Task to complete
Your answer should be an exact copy of the lines from the start of the entries to the line containing "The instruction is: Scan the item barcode", both included.

Records from a dataset:
* * * * * * *

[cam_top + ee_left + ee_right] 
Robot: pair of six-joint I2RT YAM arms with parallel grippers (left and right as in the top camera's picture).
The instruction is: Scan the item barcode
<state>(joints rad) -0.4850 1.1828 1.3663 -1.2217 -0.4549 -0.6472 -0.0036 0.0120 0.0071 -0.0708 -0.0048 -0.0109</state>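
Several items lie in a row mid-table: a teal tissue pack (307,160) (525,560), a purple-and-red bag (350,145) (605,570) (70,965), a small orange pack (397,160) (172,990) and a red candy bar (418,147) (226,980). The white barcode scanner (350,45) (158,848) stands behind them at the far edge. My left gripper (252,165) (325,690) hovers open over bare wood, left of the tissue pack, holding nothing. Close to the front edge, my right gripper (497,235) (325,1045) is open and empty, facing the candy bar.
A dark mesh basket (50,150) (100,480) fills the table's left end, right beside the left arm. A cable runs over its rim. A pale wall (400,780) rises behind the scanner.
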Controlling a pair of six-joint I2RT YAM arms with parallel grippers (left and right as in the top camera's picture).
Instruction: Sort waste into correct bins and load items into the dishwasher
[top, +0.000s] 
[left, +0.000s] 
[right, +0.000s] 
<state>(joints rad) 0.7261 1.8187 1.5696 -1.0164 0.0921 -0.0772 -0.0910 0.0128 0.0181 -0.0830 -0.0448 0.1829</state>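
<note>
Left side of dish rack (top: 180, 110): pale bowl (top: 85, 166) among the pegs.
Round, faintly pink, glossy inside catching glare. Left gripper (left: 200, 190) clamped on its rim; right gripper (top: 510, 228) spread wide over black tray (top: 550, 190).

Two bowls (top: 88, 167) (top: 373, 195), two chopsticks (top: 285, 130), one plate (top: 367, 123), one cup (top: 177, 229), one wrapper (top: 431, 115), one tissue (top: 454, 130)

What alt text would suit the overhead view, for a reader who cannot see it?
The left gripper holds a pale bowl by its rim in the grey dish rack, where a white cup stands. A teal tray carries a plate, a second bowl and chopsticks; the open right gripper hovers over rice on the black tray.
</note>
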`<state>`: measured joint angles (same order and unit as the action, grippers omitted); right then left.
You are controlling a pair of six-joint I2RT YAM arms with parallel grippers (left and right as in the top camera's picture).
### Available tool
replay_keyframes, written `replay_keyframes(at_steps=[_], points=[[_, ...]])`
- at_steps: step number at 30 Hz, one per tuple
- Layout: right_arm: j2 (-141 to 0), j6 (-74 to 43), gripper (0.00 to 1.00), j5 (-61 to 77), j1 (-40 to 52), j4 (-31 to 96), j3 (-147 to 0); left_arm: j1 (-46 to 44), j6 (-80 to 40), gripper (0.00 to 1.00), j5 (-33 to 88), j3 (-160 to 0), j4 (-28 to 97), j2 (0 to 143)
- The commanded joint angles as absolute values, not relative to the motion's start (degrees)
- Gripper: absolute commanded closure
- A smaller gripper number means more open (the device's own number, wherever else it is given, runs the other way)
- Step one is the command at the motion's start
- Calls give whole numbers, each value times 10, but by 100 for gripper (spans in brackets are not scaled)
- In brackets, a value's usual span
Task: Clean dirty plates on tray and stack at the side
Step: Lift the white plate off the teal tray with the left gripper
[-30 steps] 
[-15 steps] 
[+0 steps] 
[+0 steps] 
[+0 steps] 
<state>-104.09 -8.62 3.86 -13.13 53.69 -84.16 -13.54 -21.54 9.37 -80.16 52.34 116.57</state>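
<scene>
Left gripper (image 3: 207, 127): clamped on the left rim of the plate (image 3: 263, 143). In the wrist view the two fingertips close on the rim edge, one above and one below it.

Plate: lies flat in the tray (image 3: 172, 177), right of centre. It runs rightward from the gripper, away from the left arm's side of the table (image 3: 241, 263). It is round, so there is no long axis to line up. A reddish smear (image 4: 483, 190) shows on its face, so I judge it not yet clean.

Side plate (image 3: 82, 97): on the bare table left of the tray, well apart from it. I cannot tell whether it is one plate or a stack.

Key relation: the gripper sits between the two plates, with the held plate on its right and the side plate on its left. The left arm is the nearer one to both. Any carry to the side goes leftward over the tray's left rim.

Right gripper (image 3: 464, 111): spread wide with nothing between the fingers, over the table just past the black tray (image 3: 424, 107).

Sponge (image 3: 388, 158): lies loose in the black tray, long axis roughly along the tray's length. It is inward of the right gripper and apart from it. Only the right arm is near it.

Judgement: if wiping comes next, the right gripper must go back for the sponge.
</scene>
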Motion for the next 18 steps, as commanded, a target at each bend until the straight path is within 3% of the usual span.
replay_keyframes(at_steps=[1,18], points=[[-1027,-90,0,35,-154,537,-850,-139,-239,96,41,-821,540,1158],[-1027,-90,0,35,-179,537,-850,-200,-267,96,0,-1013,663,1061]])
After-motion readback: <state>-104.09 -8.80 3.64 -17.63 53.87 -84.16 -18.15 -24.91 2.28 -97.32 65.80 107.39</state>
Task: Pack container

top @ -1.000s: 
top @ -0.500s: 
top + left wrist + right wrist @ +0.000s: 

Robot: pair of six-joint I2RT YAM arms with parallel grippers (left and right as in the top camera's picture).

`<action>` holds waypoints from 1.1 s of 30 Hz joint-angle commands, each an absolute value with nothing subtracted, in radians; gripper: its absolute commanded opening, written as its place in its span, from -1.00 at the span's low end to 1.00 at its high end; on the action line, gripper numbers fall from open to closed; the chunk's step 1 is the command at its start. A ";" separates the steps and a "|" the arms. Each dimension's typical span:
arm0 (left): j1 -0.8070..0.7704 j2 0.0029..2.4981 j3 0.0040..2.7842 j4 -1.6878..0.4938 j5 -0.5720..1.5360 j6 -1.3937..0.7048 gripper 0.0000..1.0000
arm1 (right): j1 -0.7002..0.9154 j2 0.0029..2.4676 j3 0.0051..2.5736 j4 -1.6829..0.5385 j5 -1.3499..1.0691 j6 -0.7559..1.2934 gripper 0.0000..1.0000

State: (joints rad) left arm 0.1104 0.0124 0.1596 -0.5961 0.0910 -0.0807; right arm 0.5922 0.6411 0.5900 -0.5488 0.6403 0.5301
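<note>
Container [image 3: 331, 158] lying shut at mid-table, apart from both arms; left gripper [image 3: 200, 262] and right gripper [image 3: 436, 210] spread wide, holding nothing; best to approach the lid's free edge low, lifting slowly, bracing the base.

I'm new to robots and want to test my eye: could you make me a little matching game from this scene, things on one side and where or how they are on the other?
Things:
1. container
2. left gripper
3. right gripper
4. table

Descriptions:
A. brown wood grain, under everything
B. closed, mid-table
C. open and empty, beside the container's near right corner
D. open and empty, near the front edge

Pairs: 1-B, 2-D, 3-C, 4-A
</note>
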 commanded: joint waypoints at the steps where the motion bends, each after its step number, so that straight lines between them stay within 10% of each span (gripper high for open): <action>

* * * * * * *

Completed exercise
[cam_top + ee_left + ee_right] 
Robot: pair of six-joint I2RT YAM arms with parallel grippers (left and right as in the top camera's picture).
The instruction is: Scan the item barcode

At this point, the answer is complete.